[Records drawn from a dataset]

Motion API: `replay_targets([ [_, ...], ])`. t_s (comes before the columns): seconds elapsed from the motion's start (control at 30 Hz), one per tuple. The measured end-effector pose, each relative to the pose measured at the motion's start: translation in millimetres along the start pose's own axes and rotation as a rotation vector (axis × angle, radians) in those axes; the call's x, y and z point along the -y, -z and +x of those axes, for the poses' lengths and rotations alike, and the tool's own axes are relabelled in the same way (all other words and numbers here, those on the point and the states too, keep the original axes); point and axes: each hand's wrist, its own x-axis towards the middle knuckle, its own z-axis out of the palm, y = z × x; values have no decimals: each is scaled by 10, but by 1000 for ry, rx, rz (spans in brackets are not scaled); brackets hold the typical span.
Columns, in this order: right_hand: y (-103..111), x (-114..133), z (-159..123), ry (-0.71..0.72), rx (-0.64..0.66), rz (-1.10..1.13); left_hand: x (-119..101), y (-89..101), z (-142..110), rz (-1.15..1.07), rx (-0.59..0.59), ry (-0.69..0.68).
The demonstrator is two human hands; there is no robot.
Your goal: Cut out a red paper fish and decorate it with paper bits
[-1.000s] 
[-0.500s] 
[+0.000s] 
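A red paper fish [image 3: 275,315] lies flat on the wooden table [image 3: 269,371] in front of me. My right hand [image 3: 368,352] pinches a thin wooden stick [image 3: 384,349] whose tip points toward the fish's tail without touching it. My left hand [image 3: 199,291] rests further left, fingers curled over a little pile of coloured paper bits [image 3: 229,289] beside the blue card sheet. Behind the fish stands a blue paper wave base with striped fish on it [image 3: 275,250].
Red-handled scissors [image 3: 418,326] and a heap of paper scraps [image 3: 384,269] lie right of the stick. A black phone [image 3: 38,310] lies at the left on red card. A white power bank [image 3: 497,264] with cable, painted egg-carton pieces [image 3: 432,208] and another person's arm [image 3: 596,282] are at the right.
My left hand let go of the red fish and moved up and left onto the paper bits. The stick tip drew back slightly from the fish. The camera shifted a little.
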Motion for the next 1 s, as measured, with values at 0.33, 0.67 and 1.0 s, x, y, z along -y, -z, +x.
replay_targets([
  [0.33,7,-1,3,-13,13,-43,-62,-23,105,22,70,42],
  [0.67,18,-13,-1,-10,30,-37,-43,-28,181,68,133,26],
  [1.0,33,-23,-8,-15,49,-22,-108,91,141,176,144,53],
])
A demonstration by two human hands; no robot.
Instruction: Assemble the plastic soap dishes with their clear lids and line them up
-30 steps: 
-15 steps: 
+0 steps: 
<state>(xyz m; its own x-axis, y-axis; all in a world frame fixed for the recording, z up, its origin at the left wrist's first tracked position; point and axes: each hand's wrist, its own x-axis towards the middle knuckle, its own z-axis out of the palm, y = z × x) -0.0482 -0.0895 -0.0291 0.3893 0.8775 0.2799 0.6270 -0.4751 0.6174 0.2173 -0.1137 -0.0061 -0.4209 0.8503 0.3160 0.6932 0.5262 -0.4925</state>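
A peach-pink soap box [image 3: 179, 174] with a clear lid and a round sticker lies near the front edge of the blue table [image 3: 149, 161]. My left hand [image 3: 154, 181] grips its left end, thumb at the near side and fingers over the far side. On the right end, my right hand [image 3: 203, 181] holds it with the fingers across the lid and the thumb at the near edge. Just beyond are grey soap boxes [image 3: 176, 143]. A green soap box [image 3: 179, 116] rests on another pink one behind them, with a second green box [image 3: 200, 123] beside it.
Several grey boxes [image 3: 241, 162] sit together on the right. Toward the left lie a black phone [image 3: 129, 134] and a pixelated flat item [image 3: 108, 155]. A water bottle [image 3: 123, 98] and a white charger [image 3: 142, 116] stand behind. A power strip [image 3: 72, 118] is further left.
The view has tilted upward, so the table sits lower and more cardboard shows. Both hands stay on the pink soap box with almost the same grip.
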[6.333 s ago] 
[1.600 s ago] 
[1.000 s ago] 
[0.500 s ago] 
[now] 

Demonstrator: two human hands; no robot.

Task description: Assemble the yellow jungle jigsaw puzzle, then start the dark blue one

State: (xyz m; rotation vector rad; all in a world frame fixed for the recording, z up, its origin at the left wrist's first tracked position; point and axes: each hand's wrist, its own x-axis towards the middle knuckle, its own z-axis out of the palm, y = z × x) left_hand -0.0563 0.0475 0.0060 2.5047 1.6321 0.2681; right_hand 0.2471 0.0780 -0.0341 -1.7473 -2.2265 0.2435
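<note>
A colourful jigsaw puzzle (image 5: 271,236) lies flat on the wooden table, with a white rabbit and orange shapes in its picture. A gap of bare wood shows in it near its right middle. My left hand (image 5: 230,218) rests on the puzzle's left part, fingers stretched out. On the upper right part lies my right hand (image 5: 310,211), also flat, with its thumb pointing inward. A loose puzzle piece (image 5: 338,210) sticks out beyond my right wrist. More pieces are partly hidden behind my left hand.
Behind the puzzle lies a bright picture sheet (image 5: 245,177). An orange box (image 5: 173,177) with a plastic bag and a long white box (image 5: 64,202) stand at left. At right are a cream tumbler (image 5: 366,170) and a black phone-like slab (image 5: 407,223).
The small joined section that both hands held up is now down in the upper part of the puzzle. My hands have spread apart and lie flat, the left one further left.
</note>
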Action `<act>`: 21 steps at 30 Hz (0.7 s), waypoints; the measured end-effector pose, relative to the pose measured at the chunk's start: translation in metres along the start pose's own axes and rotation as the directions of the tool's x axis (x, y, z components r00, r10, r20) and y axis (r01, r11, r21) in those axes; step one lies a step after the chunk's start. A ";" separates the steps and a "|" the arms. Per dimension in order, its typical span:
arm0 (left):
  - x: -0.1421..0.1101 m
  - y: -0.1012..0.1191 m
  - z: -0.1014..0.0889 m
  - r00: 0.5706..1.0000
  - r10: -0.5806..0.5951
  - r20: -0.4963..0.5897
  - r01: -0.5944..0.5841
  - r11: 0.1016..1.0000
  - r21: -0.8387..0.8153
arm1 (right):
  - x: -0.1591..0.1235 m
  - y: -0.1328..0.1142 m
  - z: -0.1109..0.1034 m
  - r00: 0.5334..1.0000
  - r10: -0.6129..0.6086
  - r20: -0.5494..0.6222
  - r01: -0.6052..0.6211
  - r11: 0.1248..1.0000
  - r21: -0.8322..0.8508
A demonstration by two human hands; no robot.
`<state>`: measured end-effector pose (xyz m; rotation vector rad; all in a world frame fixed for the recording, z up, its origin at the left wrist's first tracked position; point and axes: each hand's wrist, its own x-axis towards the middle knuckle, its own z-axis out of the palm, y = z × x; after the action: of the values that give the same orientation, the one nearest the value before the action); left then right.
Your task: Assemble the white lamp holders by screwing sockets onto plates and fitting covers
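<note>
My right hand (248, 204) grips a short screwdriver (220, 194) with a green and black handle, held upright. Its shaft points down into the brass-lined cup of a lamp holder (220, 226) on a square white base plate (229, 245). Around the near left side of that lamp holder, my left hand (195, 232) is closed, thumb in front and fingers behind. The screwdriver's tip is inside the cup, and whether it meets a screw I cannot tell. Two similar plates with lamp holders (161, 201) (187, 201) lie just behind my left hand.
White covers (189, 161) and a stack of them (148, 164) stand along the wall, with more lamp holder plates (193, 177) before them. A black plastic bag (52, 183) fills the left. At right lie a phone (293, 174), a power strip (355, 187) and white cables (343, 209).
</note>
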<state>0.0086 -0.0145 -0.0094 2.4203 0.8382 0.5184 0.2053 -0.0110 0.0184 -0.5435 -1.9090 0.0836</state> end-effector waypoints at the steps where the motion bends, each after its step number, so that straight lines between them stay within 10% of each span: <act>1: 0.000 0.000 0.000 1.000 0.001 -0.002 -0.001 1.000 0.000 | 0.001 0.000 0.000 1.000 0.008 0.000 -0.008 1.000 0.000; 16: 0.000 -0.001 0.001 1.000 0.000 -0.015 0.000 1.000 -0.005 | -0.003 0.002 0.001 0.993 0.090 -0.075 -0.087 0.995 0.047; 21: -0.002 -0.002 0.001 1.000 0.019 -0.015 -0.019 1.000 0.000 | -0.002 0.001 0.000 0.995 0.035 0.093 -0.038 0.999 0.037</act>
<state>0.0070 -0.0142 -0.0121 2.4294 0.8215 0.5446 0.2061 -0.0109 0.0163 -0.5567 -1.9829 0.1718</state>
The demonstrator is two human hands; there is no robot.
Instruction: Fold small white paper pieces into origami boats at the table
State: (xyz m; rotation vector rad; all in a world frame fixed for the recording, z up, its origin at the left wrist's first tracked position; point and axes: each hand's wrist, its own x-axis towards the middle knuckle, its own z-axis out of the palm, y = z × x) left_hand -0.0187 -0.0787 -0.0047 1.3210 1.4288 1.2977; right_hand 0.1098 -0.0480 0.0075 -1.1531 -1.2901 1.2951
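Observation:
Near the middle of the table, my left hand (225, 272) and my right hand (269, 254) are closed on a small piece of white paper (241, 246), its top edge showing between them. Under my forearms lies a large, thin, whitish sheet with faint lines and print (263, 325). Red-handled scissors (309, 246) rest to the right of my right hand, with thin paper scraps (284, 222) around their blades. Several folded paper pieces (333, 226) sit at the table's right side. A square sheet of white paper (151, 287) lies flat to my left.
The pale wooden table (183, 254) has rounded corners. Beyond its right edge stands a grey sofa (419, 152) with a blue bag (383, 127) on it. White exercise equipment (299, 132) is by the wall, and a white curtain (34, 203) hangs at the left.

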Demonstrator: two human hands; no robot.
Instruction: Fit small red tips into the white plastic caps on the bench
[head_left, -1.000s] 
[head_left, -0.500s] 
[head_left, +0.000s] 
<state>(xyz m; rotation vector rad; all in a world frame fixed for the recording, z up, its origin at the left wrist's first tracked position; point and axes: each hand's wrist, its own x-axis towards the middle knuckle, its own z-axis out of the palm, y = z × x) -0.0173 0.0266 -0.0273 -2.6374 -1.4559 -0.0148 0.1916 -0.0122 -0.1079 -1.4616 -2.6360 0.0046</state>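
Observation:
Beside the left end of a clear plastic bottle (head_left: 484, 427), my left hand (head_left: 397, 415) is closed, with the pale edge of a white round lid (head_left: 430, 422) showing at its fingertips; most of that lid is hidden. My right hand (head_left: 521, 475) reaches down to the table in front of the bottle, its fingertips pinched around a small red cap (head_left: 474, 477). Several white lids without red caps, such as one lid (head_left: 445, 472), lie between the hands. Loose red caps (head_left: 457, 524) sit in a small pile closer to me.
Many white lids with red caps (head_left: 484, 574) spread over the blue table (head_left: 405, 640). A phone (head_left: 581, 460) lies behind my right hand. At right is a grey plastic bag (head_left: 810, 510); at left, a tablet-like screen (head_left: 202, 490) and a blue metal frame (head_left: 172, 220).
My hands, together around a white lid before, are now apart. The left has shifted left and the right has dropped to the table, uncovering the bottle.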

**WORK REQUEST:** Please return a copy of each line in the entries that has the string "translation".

**TASK OUTPUT:**
Motion API: `replay_targets([ [_, ...], ])`. t_s (comes before the columns): seconds elapsed from the motion's start (control at 30 Hz), one per tuple. The measured end-effector pose, each relative to the pose measured at the motion's start: translation in millimetres along the start pose's own axes and rotation as a rotation vector (axis × angle, radians) in those axes; the call's x, y and z point along the -y, -z and +x of those axes, for the poses' lengths and rotations alike, and the tool's own axes are relabelled in the same way (all other words and numbers here, those on the point and the states too, keep the original axes); point and axes: each hand's wrist, its own x-axis towards the middle knuckle, its own z-axis out of the palm, y = z × x; values have no decimals: each is scaled by 10, but by 1000 for ry, rx, rz (spans in brackets are not scaled); brackets hold the typical span.
Action `<act>`: 21 steps at 30 Hz (0.7 s), waypoints; the measured end-effector pose, relative to the pose measured at the chunk's start: translation in metres along the start pose's own axes and rotation as the directions of the tool's x axis (x, y, z components r00, r10, r20) and y axis (r01, r11, r21) in those axes; step one lies a step after the chunk's start. A ";" separates the steps and a "|" the arms. Per dimension in order, its typical span:

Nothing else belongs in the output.